Jair abriu as duas mãos, como se mostrasse o mundo ao redor, e armou um grande sorriso. A casa de duas peças não via uma pintura fazia anos. Na junção das paredes com o teto à direita, uma infiltração ameaçava se tornar um problema estrutural. A convicção e o ar de superioridade dele me provocaram profunda irritação.

— Você está louco, Jair? — perguntei.

— Louco? Não! Tá melhorando mesmo. É que você não tem fé. — O sorriso se alargou.

— Fé? Olha bem para… — Fiquei com vergonha de falar mal da casa dele. — Você é que tem que olhar para o mundo! Abre esse celular e lê as notícias. — Falei e me arrependi. O celular dele era um modelo antigo. Acredito que nem acesso à internet tinha. Havia reclamado algumas vezes que o salário de vigia não permitia a troca. — Liga o rádio. Aliás, esquece. Não adianta ligar o rádio. Está tomado de pastores. Há pastores por tudo. Pastores deputados, prefeitos, governadores. Você levanta uma pedra e sai um dedo de pastor em tua direção, recitando algum salmo, enquanto a outra mão entra no teu bolso em busca da carteira.

— Isso! — Deu um tapa na mesa de plástico bamba, fazendo chacoalhar os copos de cerveja. — Homens de fé! Precisamos de mais homens de fé. Eles é que nos devem conduzir.

— Fé no quê? No lucro? Na polícia?

— Isso é uma coisa que precisamos! Mais polícia. Como esse negócio que estão fazendo no Rio de Janeiro. Chamar os militares para eles arrumarem a bagunça.

— Jair, militar não foi treinado para… —

Ele me interrompeu. O olhar estava levemente vidrado, empolgado com o tema.

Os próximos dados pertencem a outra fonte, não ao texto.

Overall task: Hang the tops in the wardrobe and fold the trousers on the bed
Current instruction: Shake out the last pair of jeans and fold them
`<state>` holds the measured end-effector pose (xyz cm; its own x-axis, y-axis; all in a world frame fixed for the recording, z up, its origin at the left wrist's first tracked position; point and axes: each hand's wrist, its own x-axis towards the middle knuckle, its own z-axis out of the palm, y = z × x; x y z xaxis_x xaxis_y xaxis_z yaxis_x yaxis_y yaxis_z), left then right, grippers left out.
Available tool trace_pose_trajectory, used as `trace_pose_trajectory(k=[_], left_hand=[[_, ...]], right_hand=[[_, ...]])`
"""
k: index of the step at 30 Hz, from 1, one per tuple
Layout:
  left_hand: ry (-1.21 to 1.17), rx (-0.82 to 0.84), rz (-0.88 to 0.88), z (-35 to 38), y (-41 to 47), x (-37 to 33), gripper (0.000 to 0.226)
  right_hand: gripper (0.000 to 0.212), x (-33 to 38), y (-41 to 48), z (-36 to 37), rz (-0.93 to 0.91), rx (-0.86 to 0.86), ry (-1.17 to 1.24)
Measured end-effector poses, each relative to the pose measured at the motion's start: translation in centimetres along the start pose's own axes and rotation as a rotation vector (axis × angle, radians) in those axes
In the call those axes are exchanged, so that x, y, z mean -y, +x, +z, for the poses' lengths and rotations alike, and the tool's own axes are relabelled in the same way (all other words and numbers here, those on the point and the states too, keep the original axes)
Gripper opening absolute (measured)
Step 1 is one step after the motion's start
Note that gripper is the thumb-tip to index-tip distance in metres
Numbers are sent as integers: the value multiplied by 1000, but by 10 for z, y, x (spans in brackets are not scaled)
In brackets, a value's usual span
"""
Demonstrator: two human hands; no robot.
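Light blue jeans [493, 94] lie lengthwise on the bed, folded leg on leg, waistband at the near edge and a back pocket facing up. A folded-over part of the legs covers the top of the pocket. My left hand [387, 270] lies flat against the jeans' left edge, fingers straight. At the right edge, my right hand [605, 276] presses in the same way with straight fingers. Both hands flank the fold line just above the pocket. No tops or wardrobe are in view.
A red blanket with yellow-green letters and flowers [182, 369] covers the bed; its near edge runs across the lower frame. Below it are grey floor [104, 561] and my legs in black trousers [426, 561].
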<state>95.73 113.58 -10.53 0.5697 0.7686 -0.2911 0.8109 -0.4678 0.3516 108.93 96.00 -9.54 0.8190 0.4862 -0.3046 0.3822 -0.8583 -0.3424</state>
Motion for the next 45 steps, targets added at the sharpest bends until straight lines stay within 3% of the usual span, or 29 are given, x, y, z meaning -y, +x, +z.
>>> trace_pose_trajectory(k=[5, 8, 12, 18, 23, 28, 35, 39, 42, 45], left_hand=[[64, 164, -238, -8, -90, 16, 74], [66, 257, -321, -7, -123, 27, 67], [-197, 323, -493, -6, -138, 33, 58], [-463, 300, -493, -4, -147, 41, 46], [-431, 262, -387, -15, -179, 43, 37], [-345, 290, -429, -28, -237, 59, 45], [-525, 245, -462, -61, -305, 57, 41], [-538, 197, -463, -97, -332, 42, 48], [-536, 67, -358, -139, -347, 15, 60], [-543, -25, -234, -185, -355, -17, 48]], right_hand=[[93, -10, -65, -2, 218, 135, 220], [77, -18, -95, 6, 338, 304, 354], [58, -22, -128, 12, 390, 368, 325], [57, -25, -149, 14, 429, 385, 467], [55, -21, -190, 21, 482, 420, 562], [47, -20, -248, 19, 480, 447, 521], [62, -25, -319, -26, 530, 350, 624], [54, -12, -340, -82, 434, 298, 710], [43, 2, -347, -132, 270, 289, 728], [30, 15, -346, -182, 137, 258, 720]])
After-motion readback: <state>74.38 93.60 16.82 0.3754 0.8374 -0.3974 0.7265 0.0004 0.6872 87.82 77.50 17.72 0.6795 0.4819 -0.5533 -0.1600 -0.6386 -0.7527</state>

— E tem que parar com essa história de soltar bandido. Se não tem mais cadeia para todo mundo, tem que matar. Para dar exemplo. E se o pessoal dos direitos humanos continuar a encher o saco, pode passar junto.

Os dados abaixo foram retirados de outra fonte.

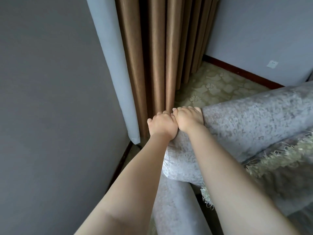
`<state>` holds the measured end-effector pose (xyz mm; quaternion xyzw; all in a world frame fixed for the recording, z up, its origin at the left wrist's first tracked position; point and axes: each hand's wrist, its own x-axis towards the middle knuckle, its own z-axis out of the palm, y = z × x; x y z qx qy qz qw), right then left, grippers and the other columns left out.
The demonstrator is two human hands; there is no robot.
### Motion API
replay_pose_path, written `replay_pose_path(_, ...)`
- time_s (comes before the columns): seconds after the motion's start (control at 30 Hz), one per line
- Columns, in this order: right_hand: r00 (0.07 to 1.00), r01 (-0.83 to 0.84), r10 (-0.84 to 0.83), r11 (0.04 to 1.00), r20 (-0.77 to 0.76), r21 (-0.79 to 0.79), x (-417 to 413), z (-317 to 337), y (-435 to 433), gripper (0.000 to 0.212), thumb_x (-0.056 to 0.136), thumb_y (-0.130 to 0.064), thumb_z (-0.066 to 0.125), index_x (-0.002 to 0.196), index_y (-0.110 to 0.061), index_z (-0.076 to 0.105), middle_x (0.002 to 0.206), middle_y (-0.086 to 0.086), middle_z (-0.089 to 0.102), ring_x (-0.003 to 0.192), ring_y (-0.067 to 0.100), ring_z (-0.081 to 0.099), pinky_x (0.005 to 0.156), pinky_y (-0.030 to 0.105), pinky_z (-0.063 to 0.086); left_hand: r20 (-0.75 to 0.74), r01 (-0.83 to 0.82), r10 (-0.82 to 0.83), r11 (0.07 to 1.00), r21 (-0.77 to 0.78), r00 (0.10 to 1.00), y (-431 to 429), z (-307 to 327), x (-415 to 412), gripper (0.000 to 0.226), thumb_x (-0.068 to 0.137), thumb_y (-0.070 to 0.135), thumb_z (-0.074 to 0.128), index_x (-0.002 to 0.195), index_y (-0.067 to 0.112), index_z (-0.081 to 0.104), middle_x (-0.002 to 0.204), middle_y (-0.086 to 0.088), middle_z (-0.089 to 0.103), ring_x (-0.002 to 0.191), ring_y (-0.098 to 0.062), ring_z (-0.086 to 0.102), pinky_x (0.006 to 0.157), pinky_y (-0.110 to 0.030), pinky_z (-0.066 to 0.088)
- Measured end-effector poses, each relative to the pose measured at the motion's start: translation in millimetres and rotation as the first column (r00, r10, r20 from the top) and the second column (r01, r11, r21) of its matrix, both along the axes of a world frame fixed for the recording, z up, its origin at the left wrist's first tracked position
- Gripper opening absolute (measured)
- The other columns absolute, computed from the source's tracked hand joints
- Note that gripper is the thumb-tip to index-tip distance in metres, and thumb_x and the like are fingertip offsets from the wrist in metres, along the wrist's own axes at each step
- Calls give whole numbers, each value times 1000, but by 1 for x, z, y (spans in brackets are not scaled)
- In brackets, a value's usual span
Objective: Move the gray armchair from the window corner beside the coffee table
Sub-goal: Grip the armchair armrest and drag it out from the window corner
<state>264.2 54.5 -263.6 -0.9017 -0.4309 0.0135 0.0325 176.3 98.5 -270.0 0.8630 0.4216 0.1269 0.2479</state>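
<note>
Gray armchair [254, 119], standing on patterned carpet [220, 83] with a brown curtain [157, 56] just beyond the hands, is gripped at its top edge by left hand [161, 124] and right hand [188, 118], fingers curled over it.

Gray armchair [245, 119] still sitting in the corner
Mottled, shiny crushed-velvet-looking fabric with fat rounded rolls along the top edge and side. It's upright on the floral carpet [211, 85], one top corner just beside the brown curtain [159, 65], seat mostly out of frame on the right
</note>
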Motion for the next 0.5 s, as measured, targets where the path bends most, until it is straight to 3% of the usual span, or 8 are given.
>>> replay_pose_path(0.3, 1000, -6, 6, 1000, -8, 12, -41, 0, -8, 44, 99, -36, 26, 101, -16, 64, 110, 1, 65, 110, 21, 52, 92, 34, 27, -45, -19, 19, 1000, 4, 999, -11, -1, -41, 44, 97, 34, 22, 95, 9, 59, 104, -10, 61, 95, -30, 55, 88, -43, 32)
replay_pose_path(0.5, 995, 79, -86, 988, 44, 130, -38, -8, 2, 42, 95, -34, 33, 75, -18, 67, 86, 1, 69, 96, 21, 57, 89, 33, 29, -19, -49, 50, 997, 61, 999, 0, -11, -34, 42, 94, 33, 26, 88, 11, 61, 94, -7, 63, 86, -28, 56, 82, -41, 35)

Dei um profundo suspiro. Não era o final de noite que eu queria. Conhecia o Jair fazia anos. Era um bom amigo. Um cara tranquilo, trabalhador e até mesmo divertido. Ajudou-me muito quando eu me separei. Mas, nos últimos tempos, quando falava de política, parecia que caiam os disjuntores do seu bom senso. Ou que era tomado por uma pomba-gira-militar.

— Escuta, e aquele papo de religião? Não entendi. Tu quer fé ou matança?

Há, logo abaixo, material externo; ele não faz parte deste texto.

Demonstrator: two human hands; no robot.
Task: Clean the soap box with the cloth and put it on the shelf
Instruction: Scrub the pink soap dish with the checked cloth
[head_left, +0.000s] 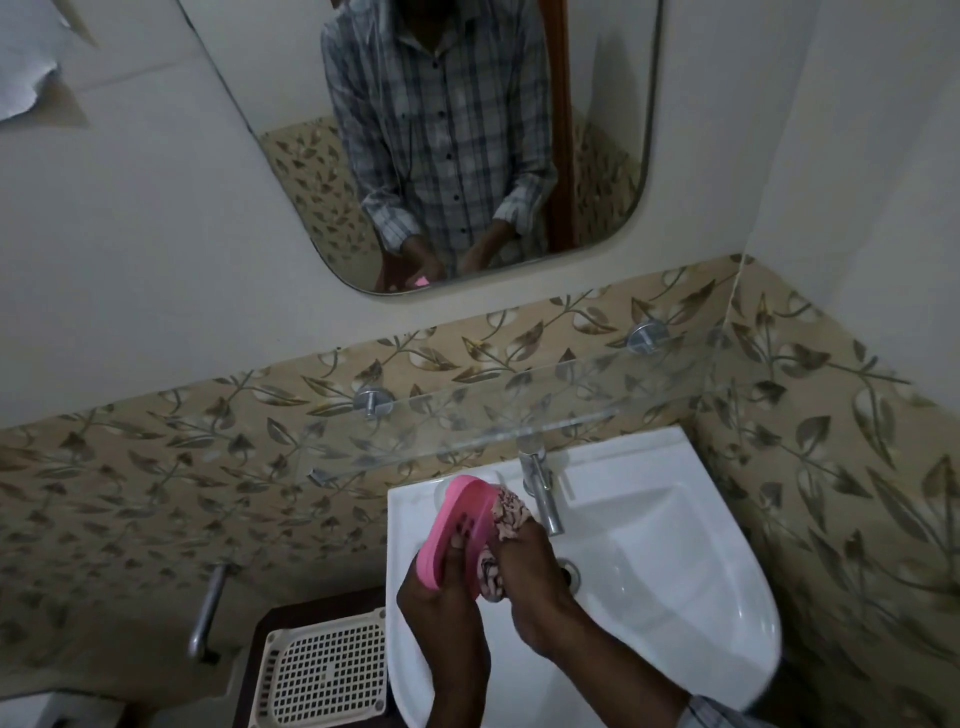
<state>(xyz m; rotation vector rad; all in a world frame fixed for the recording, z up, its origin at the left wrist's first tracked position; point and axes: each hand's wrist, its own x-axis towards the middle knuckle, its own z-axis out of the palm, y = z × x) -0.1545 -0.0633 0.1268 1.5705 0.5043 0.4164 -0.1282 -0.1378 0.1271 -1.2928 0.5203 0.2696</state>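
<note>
Over the left part of the white sink (675, 545), my left hand (441, 582) grips a pink oval soap box (457, 514), tilted on edge with its hollow side facing right. My right hand (535, 571) holds a bunched cloth (511, 514), pale with a dark pattern, and presses it against the box's inner side. Part of the cloth hangs below between my two hands. A clear glass shelf (519, 415) on two round metal brackets runs along the wall above the sink.
A chrome tap (543, 488) stands just right of the cloth, with the drain (571, 569) below it. A white perforated basket (324, 670) sits left of the sink on a dark stand. A metal handle (208, 610) is on the left wall. A mirror (441, 145) hangs above.
</note>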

— Uma coisa não tem nada a ver com a outra! — Jair esboçou uma pequena fissura de raiva na sua máscara de superioridade, mas logo se controlou. Eu tinha que concordar com ele. Fé, muitas vezes, era traduzida em ódio, não em amor. — Ou tu acha que Jesus queria esse monte de ladrões, estupradores, homicidas andando soltos por aí?

— Olha, pelo o que me lembro, era principalmente para esses desajustados que ele pregava.

— Não fala bobagem! Tu não sabe nada da Bíblia.

Sacudi a cerveja choca no fundo do copo e tomei tudo de um gole só. — Bem, então é só isso? Colocar um monte de pastores no poder, fazer todo mundo rezar e matar todos os bandidos. Mais alguma coisa para o teu mundo perfeito?

Ele não percebeu a ironia e continuou.

— Tem umas outras coisas. Acabar com essa farra das “minorias”. Mulheres, negros, índios, pobres. Todo mundo hoje se acha o dono do mundo. É todo mundo igual! Esse pessoal quer sempre o atalho. Tem que trabalhar duro, como eu. Como tu, para ter alguma coisa.

Chega de ficar protegendo essa gente.

Jair era um moreno, quase mulato. Pobre, trabalhava doze horas por dia, cinco dias por semana. Tratava a mulher, que trabalhava tanto quanto ele, como uma rainha. O filho deles só entrou na faculdade por causa das cotas. Senti um impulso de agarrá-lo, levantá-lo e levá-lo para a frente de um espelho, mas me contive. Levantei a garrafa, mas não havia nada mais dentro dela.

— Vai melhorar. Você vai ver.

Eu continuei olhando fixo para ele, sem forças para argumentar. E ele me encarou, até gritar.

— Ah tá! Conheço essa cara! — Apontou um dedo para mim. — Agora tu vai começar com aquela bobageira do Hitler!